Gabriella (Gabi) Gonzalez '20 - B.S., Neurobiology, Physiology, & Behavior, and B.A., Psychology
You have to be better than us: These are words that I heard often when I was growing up. My family made incredible sacrifices that have afforded me the education I have today. Most of my ancestors worked in physically-grueling jobs for menial wages, and my great-grandfather worked so hard that he passed away from exhaustion. My parents had to drop out of community college to support their own parents.
Earning a college degree and becoming a doctor, I thought, would make me happy, and my family would be so proud. That was how I could be better.
I thought I wanted to be a doctor. I had no idea that there were so many other possibilities out there.
Although I was determined to succeed in college, I was still terrified to be independent for the first time, and I felt — and still feel — a lot of pressure to succeed. I quickly learned that college was a different game than high school; suddenly, my parents didn’t know how to help.
To my dismay, college ended up being the first time in my life that I didn’t get straight A’s in all my classes. In fact, I failed my biochemistry class — I received an 18.5% on a midterm! — and nearly failed several others. This was devastating. I knew I needed help, but I was too anxious to attend office hours or raise my hand in class.

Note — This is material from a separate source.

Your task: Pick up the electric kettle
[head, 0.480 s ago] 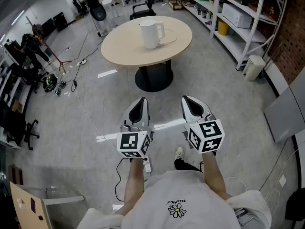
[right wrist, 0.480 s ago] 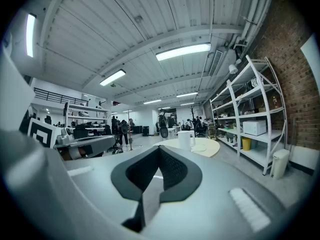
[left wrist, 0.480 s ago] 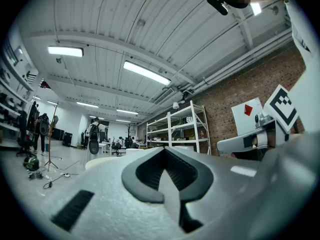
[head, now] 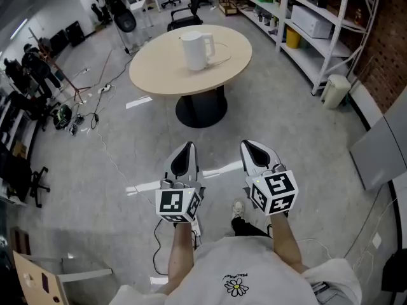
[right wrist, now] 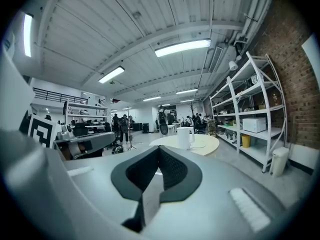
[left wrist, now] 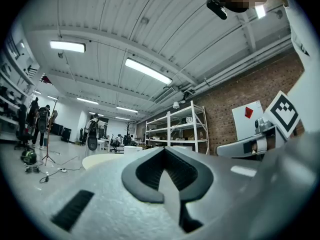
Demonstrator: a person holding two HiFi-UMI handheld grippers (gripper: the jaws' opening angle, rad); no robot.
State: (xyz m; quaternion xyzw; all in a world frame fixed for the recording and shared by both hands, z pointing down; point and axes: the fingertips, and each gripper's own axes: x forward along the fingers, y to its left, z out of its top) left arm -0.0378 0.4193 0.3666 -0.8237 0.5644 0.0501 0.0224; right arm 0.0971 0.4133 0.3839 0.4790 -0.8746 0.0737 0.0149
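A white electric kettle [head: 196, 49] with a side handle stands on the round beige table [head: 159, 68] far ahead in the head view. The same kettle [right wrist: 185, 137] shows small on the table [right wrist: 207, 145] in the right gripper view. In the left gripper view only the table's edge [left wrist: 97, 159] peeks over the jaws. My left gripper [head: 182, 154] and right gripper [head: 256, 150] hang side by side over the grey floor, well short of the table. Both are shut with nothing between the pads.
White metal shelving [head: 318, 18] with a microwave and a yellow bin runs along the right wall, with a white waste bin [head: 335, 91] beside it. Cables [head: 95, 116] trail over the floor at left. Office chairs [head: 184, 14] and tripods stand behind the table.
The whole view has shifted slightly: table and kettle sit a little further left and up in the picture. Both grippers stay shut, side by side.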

While these “failures” were very painful, they helped me find my resilience and break free from my shell. I retook the biochemistry class I had failed, and I passed. I attended tutoring sessions.
My junior year, I finally built up the courage to start raising my hand in class and talking to my professors. It was terrifying at first, but I felt ecstatic every time a professor remembered my name. Dr. Schepeler, my Abnormal Psychology professor, was the first to know me by name, and I will always remember her.

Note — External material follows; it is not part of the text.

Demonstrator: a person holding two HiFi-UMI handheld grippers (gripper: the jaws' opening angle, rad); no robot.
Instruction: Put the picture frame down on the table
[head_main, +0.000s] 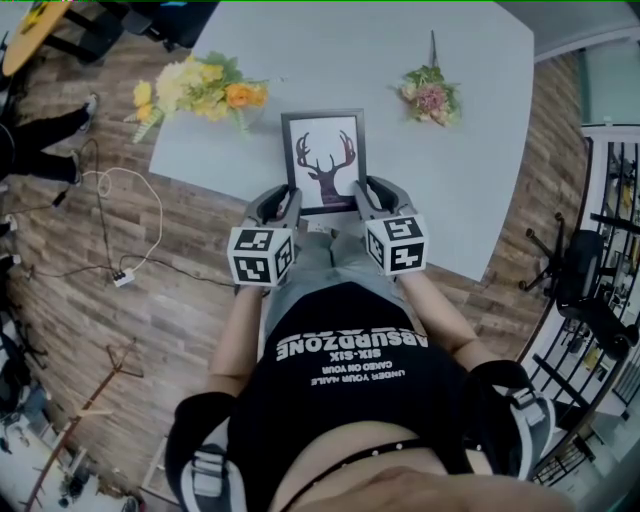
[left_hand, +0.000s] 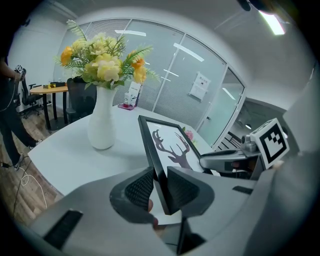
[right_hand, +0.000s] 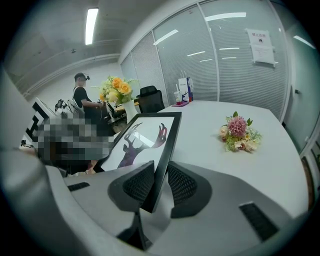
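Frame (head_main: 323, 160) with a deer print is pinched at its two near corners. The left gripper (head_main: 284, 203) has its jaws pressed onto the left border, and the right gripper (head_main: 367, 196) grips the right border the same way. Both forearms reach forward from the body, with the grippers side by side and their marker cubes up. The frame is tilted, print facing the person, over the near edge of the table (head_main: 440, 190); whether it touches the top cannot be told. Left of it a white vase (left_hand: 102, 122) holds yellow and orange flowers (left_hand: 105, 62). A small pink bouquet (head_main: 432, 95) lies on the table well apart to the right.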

I also realized that while a career in science was a sure path to success for some of my peers, it might not be mine. As I began to take more psychology classes, I discovered that I loved psychology more than I had ever loved science. Declaring the psychology major was a sort of “eureka” moment that I still can’t quite explain.
I also discovered a passion for research. It took me time to find a research lab where I felt like I belonged, but I ultimately joined the MyoMatrix Lab under Dr. Lucas Smith in my junior year, and I am grateful that he took me in as one of his first undergraduate researchers. He conducts research on skeletal muscle function, especially in relation to muscular dystrophies, and he helped me reach my goal of presenting my own research at the 2020 Undergraduate Research Conference. He works hard to create a welcoming lab community — the lab has even gone out to eat and celebrate special occasions together!
You are Not Alone
College was a bumpy road for me, and I always appreciate the opportunity to let other students know that they are not alone. As the General Events Coordinator of the Biology Undergraduate Scholars Program, I loved getting to be a “Big” and help a group of freshman “Littles” through their first year at UC Davis. Whether we were eating dinner at Crepeville or getting lost in a corn maze, it felt great to be able to share advice and answer their questions.
I want future first-gen students to know that college is very different from high school. If you were one of the top students in high school, don’t be dismayed if you aren’t in the top tier in college, especially at first. College is also a time to figure out what your future will look like. Talk to professors and grad students about various careers, go to career counseling at North Hall, and participate in clubs that could spark a career interest (or a new hobby!).
Pursuing What I Love
This June, I graduated with a double-major in Psychology and Neurobiology, Physiology, and Behavior, and I’m now applying to master’s and PhD programs in clinical and counseling psychology.
I wish to pursue a career in psychology research, a possibility that I never even heard of before I arrived at UC Davis.
In the aftermath of a lot of exploration and failure, I am finally pursuing what I love. I still feel a lot of pressure to succeed, but I now believe that as long as I’m working hard and doing what makes me happiest, I have a lot to be proud of. I know that my family is proud of me, too.